> [ACTIVITY]: Set down exactly the entries below, beginning at their first line and ending at the line with "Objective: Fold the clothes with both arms".

> [INPUT RECORDS]:
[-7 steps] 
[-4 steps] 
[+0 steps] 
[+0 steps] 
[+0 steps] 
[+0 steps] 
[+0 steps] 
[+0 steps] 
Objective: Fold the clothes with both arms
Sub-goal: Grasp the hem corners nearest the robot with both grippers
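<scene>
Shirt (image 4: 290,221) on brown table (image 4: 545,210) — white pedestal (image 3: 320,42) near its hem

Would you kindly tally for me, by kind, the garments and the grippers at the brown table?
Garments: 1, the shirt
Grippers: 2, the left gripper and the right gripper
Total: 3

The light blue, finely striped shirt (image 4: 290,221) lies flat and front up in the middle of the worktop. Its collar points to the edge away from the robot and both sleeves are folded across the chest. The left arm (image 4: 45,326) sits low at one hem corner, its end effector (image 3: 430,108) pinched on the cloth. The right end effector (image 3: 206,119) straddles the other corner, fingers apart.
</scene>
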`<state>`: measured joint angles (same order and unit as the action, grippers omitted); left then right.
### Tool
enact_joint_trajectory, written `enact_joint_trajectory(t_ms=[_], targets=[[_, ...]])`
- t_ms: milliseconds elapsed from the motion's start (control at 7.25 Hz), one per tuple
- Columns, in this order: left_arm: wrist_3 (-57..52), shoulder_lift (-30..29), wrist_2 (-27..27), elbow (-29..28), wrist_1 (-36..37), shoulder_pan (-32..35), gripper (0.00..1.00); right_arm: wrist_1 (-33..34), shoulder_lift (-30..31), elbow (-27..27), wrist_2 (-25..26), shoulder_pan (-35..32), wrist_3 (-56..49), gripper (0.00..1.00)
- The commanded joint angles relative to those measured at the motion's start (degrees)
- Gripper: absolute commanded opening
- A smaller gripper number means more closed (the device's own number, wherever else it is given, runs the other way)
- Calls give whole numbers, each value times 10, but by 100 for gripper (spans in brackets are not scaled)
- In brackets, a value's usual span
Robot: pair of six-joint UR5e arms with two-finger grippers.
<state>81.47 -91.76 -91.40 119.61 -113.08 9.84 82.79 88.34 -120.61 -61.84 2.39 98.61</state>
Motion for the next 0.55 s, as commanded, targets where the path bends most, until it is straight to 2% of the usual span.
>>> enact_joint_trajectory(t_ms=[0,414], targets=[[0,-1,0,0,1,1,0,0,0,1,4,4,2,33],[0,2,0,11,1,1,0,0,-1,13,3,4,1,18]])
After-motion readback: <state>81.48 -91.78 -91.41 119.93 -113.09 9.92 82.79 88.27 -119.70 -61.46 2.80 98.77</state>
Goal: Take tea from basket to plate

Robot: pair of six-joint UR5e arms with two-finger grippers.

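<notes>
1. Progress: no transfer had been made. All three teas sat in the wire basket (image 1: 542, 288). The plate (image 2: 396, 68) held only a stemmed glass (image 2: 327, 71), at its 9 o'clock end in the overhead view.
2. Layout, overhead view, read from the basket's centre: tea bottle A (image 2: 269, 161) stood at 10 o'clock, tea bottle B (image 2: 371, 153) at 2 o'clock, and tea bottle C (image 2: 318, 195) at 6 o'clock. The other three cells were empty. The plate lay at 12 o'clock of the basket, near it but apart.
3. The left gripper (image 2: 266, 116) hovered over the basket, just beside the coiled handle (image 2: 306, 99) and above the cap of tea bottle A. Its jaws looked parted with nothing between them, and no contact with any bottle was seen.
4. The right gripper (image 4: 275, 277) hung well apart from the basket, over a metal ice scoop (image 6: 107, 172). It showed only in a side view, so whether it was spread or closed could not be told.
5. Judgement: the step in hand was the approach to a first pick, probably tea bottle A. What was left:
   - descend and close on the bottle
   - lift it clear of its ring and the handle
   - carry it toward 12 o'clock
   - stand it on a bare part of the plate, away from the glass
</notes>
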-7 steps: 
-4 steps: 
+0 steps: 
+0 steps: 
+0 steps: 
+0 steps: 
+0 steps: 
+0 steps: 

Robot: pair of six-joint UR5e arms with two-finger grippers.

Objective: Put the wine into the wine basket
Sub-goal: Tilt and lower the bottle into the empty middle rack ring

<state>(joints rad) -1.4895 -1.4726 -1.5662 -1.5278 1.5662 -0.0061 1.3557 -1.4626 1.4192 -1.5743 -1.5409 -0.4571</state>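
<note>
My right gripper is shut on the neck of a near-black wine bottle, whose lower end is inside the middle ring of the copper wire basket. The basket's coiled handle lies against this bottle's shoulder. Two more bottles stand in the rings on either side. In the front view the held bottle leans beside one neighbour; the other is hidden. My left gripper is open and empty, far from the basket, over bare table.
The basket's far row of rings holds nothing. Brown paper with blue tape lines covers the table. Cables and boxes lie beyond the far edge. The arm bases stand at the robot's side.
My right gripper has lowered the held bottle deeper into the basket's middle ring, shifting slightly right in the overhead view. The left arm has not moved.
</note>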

> [RESULT FOR THIS EXERCISE]:
[-7 steps] 
[-4 steps] 
[+0 steps] 
[+0 steps] 
[+0 steps] 
[+0 steps] 
[+0 steps] 
[+0 steps] 
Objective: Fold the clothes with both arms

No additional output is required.